If you’ve visited Victoria Park in recent years you’ll know that it’s a big space, good for walking or exercising the dogs. Give it another try today and you’ll discover that these days it has rather more to offer, thanks to the completion of a £12m refurbishment programme funded by Tower Hamlets Council, the Heritage Lottery Fund and the Big Lottery Fund.
There are some notable additions to the features at Victoria Park, probably the most striking being the Pagoda. This building was part of the park from the 1950s until the 1970s when it demolished due to falling into disrepair, but now it’s back. Built to the original design by James Pennethorne it’s a strikingly colourful object, set on a island which again used to be a feature of the park in the past. It has also been joined by a matching bridge in bold blue, green, red and yellow which was also a part of Pennethorne’s plans but which was never built after the war due to a lack of funds. Speaking of islands, all of the waterways and lakes in the park have been returned to the form that they took when Victoria Park was originally opened in the 1840s – in a rather exciting development, this also signifies the return of a boating lake which now boasts traditional wooden rowing boats.
Victoria Park has also been the beneficiary of some new artworks – a new wooden totem-like sculpture greets visitors entering the park from Grove Road, and there are some striking new pieces set on the water in the West Lake.

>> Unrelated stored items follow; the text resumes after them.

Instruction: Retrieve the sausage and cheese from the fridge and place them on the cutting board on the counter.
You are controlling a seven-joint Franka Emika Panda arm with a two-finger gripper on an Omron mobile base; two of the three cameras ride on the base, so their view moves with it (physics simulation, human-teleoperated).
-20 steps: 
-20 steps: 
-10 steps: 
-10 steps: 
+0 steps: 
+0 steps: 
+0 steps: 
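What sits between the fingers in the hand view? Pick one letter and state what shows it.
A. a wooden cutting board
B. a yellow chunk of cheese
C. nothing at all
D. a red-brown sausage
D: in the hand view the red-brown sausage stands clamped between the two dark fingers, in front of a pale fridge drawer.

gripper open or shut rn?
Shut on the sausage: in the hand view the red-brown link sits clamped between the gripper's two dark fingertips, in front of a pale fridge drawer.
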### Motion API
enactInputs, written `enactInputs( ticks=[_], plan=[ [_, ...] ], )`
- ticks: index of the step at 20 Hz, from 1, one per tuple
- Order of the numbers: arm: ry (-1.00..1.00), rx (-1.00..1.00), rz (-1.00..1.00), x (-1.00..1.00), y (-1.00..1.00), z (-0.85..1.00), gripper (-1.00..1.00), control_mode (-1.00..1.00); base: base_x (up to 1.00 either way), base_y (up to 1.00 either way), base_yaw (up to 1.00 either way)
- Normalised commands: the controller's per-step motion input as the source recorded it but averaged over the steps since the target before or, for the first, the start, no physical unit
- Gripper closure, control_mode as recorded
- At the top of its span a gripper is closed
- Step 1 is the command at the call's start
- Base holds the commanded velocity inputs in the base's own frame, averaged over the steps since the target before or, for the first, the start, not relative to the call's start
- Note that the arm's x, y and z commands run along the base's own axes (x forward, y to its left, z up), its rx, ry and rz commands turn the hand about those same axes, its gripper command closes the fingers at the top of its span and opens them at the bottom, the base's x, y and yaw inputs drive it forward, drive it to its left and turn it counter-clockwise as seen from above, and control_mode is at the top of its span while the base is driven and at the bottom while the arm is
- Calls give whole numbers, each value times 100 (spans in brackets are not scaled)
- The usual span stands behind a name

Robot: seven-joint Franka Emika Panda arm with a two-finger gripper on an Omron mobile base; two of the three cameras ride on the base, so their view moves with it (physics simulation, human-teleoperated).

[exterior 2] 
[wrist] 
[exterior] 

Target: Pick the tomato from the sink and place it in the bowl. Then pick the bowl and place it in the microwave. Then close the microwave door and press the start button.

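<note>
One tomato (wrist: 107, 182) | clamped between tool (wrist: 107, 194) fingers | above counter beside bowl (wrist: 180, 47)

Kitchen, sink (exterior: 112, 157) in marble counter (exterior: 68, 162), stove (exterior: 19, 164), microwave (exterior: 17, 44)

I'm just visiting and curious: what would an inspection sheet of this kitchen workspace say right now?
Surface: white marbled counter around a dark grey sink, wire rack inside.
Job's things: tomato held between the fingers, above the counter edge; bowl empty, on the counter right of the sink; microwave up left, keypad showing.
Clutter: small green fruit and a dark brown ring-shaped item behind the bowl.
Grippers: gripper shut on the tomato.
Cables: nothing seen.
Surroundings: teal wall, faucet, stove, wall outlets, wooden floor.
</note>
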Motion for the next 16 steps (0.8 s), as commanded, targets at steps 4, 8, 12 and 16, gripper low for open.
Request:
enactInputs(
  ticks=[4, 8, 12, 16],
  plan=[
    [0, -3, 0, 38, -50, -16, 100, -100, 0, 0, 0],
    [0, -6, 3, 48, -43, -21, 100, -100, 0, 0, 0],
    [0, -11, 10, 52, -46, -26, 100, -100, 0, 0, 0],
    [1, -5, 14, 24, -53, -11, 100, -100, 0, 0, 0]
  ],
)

The ‘Dogs of Alciblades’, the fierce creatures donated by Lady Regnart in 1912 who guard one of the main gates into the park have also had a wash and brush-up (they were replaced by replicas when they were sent off for restoration). I’m personally not a fan – thank god none of the dogs I saw in the park today resembled these nightmarish animals…
For families visiting Victoria Park there are now three children’s play areas, one of which, the Pools Playground is full of kid-sized water features that small children seem to enjoy running through while getting thoroughly soaked in the process! There are also two pleasant cafes – the Lakeside Pavilion café which is of a striking art nouveau style and has a lovely wooden terrace overlooking one of the lakes, while the Hub features a new café and community centre right at the heart of the park.
Other areas that have benefited from refurbishment include the surroundings of the Burdett-Coutts water fountain (you’ll recollect that Victorian philanthropist Angela Burdett-Coutts was also responsible for the installation of the spectacular sundial in St Pancras Gardens). This monumental structure now looks stunning, its surfaces returned to their original lustre, and it is now set within a square of reflecting pools that has areas for people to sit and relax. Victoria Park’s original ‘Old English Garden’ has also reappeared – its in a very quiet and peaceful corner of the park and has long flagstone walks with simple plantings of english flowers, grasses and shrubs. Of course no English municipal park would be complete without its colourful flower beds – check the picture below and the photo album here and see if you agree with me that this is most spectacular display of perennials in any London park. I’d be very interested if you know of somewhere that goes to town more than the gardeners of Victoria Park do!